就職活動における服装について、ガイダンスなどで「面接は公式の場であり、パンツスーツは避けるべきだ」と説明を受けると、戸惑ってしまうことがあります。確かに、面接は公式の場ですが、同時に商談の場でもあります。商談は交渉の場であり、ビジネスにおける戦場とも言えます。そう考えると、自分が戦いやすい服装が最適です。相手に不快感を与えない限り、問題はありません。

ブラウスにスカートやガクランでも問題はないですが、目立つ服装は面接で服装についての話題に発展しがちです。限られた時間を有効に使うためには、一般的なリクルートスーツを選択するのが無難です。服装で目立つよりも、中身で目立つ方が得策です。

パンツスーツでもスカートでも構いませんし、男子学生の場合も、二つ釦でも三つ釦でも問題ありません。デパートなどで陳列されている中から、自分の好みの一着を選べば良いのです。リクルートスーツは、ビジネススーツとしての基本を押さえた装いであれば、十分に対応できます。

面接官が気になる装い

面接官が一番気にするのは清潔感です。他人に気配りができ、意欲的な学生であっても、スーツの袖口から薄汚れたシャツの袖がのぞいていると興ざめしてしまいます。「足下を見る」という諺がありますが、入室前に靴の埃を払うだけの注意ができれば、他のことにも神経が行き届くであろうと面接官は感じます。

面接中、面接官は学生の顔を凝視しているわけではなく、目線は胸元にあります。かっちりしたスーツの中から洗いざらしのよれよれのブラウスが見えていると、全体の印象が締まりません。カジュアルな装いには合っても、スーツには不向きです。衿にアイロンをかけるくらいの気遣いは持ちたいものです。

最近の状況を踏まえると、リモート面接でも清潔感は重要です。画面越しでも、しっかりとした身だしなみを心掛けることが大切です。スーツがきちんとしていること、髪の毛が整っていることなど、小さな気遣いが大きな印象を与えます。清潔感を保つことで、面接官に好印象を与えましょう。

「普段着で来てください」の意味

企業が「普段着で来てください」と言う場合、相手は学生の感性や状況判断力を見ています。ファッションにこだわってヴィンテージものの穴あきジーンズを選ぶのは、適切ではないかもしれません。どんな状況かをきちんと認識し、違和感のない服装で出かけるのが基本です。
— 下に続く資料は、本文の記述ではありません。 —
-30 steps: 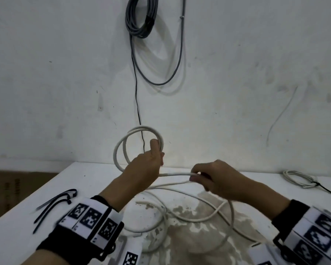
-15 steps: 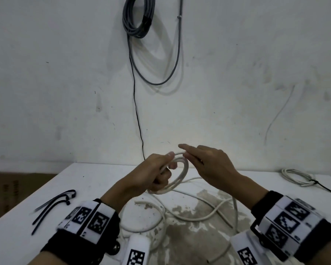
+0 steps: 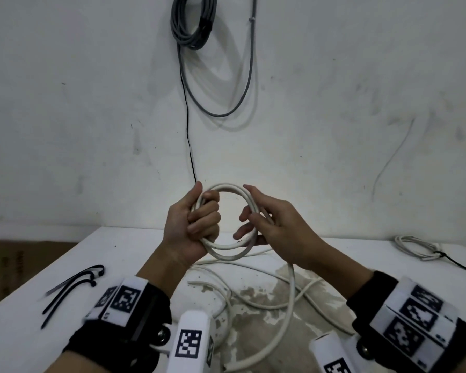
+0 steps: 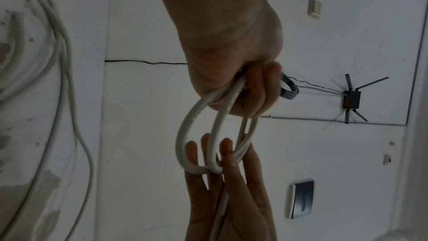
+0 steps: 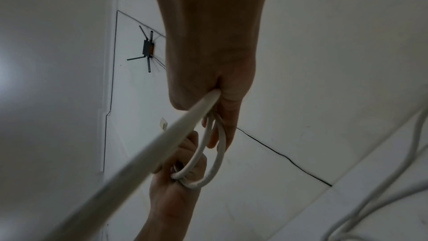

普段の通学着で十分ですが、もう少し気を使いたい場合は、ちょっと気合を入れた初デートくらいの感覚で装うのも良いかもしれません。こざっぱりとして清潔感があふれるものであれば問題ありません。最近の状況を踏まえ、リモート面接の場合も同様に、適度に整った普段着を選びましょう。清潔感があり、相手に好印象を与えることが大切です。

大学院生の就職活動

院生の採用基準について

「企業は学生の潜在能力で判断し採用する」とよく言われますが、それは間違いではありません。ただし、可能性で判断されるのは主に学部生までです。一般的に、給与ベースが院生と学部生では異なります。同じ新卒で入社する場合、院生の初任給は高く設定されています。それだけ企業が院生に対して高いレベルを期待しているということです。

企業が求める要素として、人柄が良く、意欲的な取り組みがあることは重要です。学部生であれば、業務に対する適性が判断されれば、内定に直結することが多いでしょう。しかし、院生は少し異なります。ビジネスはボランティア活動ではなく、しっかり利益を上げ、株主や社員に還元する必要があります。院生の給与が高いということは、それだけの働きを期待されているということです。

人柄が良く、意欲的であっても、大学院での研究がどうビジネスに活かせるかを明確に提示できなければ、「残念ながら縁がありませんでした」という結果になってしまいます。これまで培ってきたものがどのようにビジネスに活かされるかをしっかりアピールし、面接官を納得させることが重要です。

学部での就職活動に納得できなかったため、緊急避難的に大学院に進学したという甘い判断は、就職活動において命取りになることがあります。この点を肝に銘じておくべきです。

最近の状況を踏まえ、大学院生は研究の成果や専門性をどのようにビジネスに結びつけられるかを具体的に示すことが求められています。企業の期待に応えるために、自分の強みを最大限にアピールしましょう。